I couldn't take it anymore. My living situation, my relationship, finances, plus a million other things were really getting me down. I wasn't studying. I wasn't going to school. I managed to compartmentalize everything last semester and just focus on school.... but for whatever reason I couldn't make it work this semester. I stared at books without reading, cried in bed for days on end, and felt so.... so.... I don't know how to describe it. Hopeless? Not really. Overwhelmed? Ok, maybe. Numb? Yes, that's it. Just like I was existing in a parallel universe that I didn't choose or create. The only thing, and I mean the ONLY thing, that brought me happiness was med school (well, and my doggie of course). And when that started to slip, I really cracked.

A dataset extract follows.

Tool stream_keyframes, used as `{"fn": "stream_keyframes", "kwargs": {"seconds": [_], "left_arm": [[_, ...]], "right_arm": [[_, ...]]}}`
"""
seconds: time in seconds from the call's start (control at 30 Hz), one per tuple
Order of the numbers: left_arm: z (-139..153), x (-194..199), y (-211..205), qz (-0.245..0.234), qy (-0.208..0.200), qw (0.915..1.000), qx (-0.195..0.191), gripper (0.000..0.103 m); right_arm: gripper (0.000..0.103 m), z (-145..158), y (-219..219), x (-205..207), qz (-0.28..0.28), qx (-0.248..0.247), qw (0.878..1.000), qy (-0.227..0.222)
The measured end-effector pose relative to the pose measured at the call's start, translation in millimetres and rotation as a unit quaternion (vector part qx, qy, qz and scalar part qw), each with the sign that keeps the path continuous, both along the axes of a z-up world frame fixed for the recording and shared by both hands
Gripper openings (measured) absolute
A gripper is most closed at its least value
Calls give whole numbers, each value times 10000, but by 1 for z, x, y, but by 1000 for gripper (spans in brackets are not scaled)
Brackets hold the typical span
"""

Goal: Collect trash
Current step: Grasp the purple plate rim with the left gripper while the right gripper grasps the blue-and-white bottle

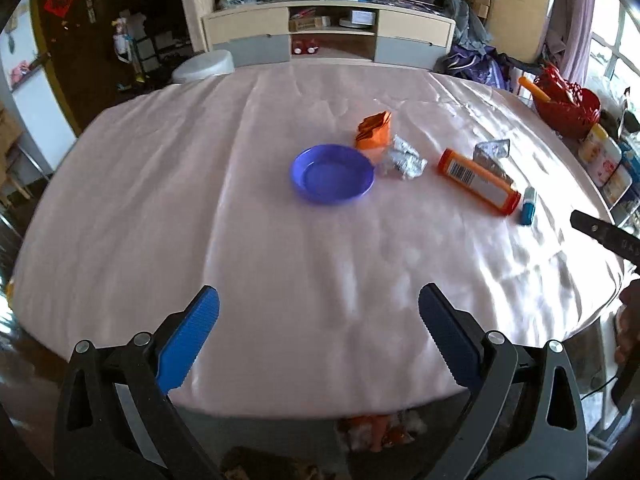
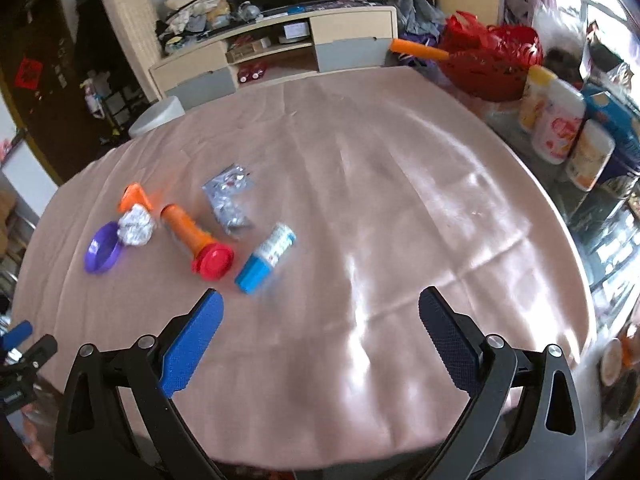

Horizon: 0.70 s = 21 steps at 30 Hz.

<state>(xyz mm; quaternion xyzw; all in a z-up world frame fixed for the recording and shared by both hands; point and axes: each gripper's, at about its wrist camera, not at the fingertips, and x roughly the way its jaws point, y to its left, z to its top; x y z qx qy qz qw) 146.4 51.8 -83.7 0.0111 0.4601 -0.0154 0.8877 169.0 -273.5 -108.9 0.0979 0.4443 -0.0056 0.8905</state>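
Observation:
A purple bowl (image 1: 332,173) (image 2: 102,250) sits mid-table on the pink cloth (image 1: 200,208). Beside it lie an orange wrapper (image 1: 374,132) (image 2: 134,197), a crumpled foil ball (image 1: 402,158) (image 2: 136,225), an orange tube with a red cap (image 1: 478,175) (image 2: 196,242), a silver foil packet (image 1: 491,151) (image 2: 230,198) and a small blue-and-white tube (image 1: 528,205) (image 2: 266,258). My left gripper (image 1: 319,340) is open and empty near the table's front edge. My right gripper (image 2: 320,344) is open and empty, the blue-and-white tube just ahead to its left.
A red basket (image 2: 490,66) with an orange stick, several cans (image 2: 554,120) and boxes crowd the table's right side. A cabinet (image 1: 328,34) and a white stool (image 1: 204,66) stand beyond the far edge. A bin with trash (image 1: 376,430) shows below the front edge.

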Motion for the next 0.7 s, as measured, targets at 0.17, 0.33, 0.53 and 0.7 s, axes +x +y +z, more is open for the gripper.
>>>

So I sucked it up and made some changes.... albeit the most difficult choices I have ever made.

Change #1
I have a new house. Well, it's not really mine (unlike the 160 year-old house across town) as I am only renting.... but for the time being it's a great place and a fresh start. And all for me. Just me. A tiny antique shotgun with gleaming hardwood floors, 3 fireplaces with antique mantles, plaster medallions on the light fixtures, a jacuzzi tub, 12ft ceilings, and a brand new kitchen and bath. In a neighborhood close to school that I like. Pretty much perfect. All for the same price I would pay if I moved into the med school dorms. It's probably so cheap because it's definitely on a bit of a sketchy street. The neighborhood in general is nice, but the street, ah... not so much. Good thing I have a security system.





















Change #2
Oh, not sure if I can say it. Begins with a t_ _ _ _ _ y. Which has been good. So nice to hear for a change that I'm not crazy. Quotes from the doc's I've seen...

"Wait, that REALLY happened? Or are you speaking figuratively?"
"You only took a 2 weeks off med school? You might need a year. At least a semester."
"Really? You passed your first semester? That's incredible" (thanks for the vote of confidence)

And the body language is hysterical. I thought shrinks were supposed to remain completely neutral. But I get wide eyes, shaking of head, cringes, and looks of utter disbelief. Pretty funny actually.

Remember how I told you wayyyyy back when that I scored a 700+ on the adjustment scale. (Refresher.... 150 is normal stress response to adjustment, 250 is considered "high stress")... well.... that's why I need it. Surprisingly, nice.

Change #3
Rozerem. I don't know how long I get to take it, but it is so great. I've totally reset my sleep schedule. I sleep deeply and wake up early. Naturally. And no daytime sleeping. I haven't slept this well my whole life.

Change #4
Med school. Well, as you know I took 2 weeks off. Which has been great. But I have a meeting with the Dean on Thursday... and I am VERY nervous about what will say. If he recommends that I leave school and start over next year I will die. DIE. You will see me on the news in a supermarket throwing acorn squash at the elderly and small children. Count on it.

Change #5
Boyfriend and I are changing. In an unspecified way. We thought about breaking up. But for now, we're just taking it easy. Maybe a little space will be good for us. Maybe a little space will end in a break-up. Time will tell.

Change #6
WHO DAT? I hate(d) football. With a passion. I've never watched a football game in my life until Sunday. I had to. Otherwise I would have been kicked out of the city. I'm now a Shockey fan.

Change #7
No change there. Still broke. Actually more broke.

Change #8
Happiness and relief. Feeling better already. Just 2 days into my new place. It is an incredible feeling to come home to 100% peacefulness. The apartment is warm and clean, and free of sawdust and powertools. No one else's schedule. No chaos that isn't mine. No Honduran guy tapping on my bedroom door wanting to sheetrock while I hide in the closet trying to find clean underwear. At 6:00 am. Unexpectedly... because my boyfriend forgot to tell me. On a test day.